The feeling was still there. It had crept upon
him during the early morning hours. At first
it was a non-specific, uneasy feeling,
developing into a sense of alert, and finally
danger. The cop in him knew the felling well.
The same feeling you got at a mean family fight
call. Man and a woman, at each other with
knives, pots, whatever. Walking in and seeing
them both turn towards you, venom in their
eyes. Unity now in the mutual hate of the new
target. Danger. Don’t relax. It could end up
bad. Real bad. The instinct had always been
strong, had only failed him once, really. At
Cloud’s North Ridge Grocery. The feeling
returned stronger now. Someone, or thing, was
coming for him, he just knew it. The alarm
buzzer on his bedside pump sounded, startling
him. The suspended bottle of liquid nutrients
that fed him through the subclavian artery was
now empty. The bottles had to be changed every
five hours. He closed his eyes as the nurse’s
footsteps neared.
Heath dug
at the back of his neck. It ached like sin
on a holiday. His office light was one of the
few that burned in the federal building. He
was surrounded by piled of fingerprints cards
that were so high they would have hidden him
from anyone who tried to locate the body behind
the desk. Working his only lead, he drove
himself at the cards. He had been at it for
seven hours since the others had left. He was
driven like a maniac. The tiny ridges were
running together badly now, and the fluorescent
lights were burning his eyes crimson. Heath
had been an FBI fingerprint clerk, attending
college at night, finally making special after
eight years. He knew prints. And he knew the
two latents before him were the only hope.

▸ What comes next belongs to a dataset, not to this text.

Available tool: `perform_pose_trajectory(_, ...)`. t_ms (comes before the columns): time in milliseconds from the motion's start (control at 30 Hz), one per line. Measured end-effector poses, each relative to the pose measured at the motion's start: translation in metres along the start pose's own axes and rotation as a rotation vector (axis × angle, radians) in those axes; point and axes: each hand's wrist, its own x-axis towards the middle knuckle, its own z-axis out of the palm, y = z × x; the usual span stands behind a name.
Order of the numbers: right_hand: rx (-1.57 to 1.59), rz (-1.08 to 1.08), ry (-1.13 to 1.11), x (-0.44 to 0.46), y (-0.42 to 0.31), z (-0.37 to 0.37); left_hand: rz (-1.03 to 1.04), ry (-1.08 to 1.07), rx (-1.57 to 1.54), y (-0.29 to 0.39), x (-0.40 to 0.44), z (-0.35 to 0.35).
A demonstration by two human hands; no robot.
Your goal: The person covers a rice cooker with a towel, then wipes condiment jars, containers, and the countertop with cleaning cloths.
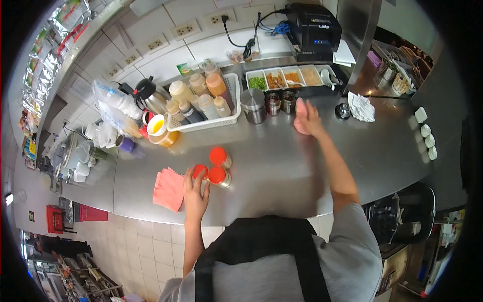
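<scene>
My right hand (312, 121) presses a folded pink cloth (301, 115) on the steel counter, just right of two small dark-lidded jars (280, 103). Near the front edge, my left hand (196, 194) has its fingers apart, with the fingertips at the leftmost of three red-lidded jars (219, 175). Whether it grips that jar is hard to tell; the fingers look spread over its side. Left of this hand a second pink cloth (169, 190) lies flat on the counter (266, 166).
A white basket (209, 123) of squeeze bottles stands at the back, with a steel canister (253, 106) beside it. Behind are trays of chopped food (275, 79) and a black printer (314, 30). Crumpled paper (361, 107) and small white dishes (426, 131) lie right.
</scene>
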Motion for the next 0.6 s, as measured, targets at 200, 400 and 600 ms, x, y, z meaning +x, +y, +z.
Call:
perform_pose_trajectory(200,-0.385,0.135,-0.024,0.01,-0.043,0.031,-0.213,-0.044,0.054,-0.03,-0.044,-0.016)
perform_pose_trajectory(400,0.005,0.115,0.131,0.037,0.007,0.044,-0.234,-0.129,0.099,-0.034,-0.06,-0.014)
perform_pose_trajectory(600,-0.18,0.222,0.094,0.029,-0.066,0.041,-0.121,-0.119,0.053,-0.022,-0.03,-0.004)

Elimination sets from Cloud, his family,
friends, even the ten year old who had washed
his car, had been taken. No, the two latents
were the suspect’s. He was sure of it.
Operating on
his hunch that the suspect was local, he’d
badly neglected his other 16 active cases,
gathering up fingerprint cards by the van
load. He focused on any local source where a
young male would have been fingerprinted.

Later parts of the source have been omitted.